I tore off a piece of cold garlic bread and lifted it to my lips. I was still hungry. That wasn't normal, was it? Surely the shock, the upset, should have robbed me of my appetite?

“How did that happen?”

Mum closed her eyes, as if imagining the moment.

“She was up a ladder, decorating.”

Her lids flipped open and she stared straight at me.

“How many times have I told her not to do that, to get someone in? It's not as if she can't afford it.”

I chewed, shrugged, leaned forwards, touched Mum's arm. Tears spilled down her face.

I leaned over and pulled a tissue from the box
on the work surface, handed it to her.

“You know Gran, she's never been one to take advice. I'm sure she'll be okay.”

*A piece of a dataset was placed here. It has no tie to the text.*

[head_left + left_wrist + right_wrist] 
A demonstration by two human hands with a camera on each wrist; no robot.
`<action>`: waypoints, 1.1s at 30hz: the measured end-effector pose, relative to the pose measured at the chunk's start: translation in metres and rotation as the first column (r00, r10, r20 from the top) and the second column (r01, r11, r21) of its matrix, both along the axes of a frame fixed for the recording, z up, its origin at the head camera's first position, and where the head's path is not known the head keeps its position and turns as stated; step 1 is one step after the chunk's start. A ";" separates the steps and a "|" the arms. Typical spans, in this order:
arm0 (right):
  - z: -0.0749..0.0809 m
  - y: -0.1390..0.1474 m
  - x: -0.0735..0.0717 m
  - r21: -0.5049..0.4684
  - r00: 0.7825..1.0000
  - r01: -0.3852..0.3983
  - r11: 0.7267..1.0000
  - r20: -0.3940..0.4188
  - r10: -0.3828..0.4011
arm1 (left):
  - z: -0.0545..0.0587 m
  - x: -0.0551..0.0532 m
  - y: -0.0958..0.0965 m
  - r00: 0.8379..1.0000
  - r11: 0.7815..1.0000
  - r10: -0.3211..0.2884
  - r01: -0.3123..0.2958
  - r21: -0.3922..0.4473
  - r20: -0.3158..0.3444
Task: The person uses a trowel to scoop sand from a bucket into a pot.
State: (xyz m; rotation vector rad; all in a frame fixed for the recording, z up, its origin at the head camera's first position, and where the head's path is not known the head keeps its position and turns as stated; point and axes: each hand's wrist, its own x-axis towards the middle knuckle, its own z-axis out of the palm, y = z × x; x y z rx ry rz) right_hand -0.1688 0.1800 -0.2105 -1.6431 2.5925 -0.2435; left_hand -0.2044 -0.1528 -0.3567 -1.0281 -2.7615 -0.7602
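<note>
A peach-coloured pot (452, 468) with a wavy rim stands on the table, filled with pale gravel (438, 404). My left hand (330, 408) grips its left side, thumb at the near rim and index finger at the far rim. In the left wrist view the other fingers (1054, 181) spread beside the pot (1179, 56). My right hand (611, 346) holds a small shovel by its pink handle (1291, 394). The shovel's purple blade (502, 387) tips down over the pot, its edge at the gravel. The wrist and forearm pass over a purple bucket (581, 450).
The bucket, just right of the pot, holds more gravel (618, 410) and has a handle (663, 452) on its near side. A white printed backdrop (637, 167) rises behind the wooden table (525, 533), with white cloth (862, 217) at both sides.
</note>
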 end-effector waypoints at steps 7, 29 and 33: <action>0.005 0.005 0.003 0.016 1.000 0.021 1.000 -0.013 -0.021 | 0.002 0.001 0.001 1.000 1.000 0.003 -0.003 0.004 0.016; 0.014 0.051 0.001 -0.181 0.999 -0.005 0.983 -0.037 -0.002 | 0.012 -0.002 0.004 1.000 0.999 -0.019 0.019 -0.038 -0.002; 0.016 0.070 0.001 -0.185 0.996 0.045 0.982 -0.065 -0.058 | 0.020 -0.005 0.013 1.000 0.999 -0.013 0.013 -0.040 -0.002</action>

Mum dabbed at her cheek, making little holes in her foundation.

“Your Auntie Jane says there's no point going at the moment. We might as well wait until the weekend.”

She managed a weak smile.

“At least you won't have to miss your trip to the V&A.”

The garlic bread stuck in my throat. I thought she'd forgotten.

“Why don't you go up anyway?” I offered. “I could always spend a couple of nights with Chloe and get the train on Saturday.”

She shook her head. “No, Friday will be fine. We can go straight to the hospital and then we can spend a couple of days deciding what's going to happen next.”

I coughed, drank some water.

“Next?” I croaked.

A crumb of bread stuck persistently to the side of my throat.

“Well, someone's going to have to look after Gran when she comes out of hospital. She won't be able to manage on her own for a while,” Mum said.

So that was the start of it. We went up to Derbyshire on that Friday night and I wonder if Mum had already decided our future then – or maybe it was the row with Aunt Jane that settled it. That and the fact that Gran didn't recover nearly as well as everyone expected.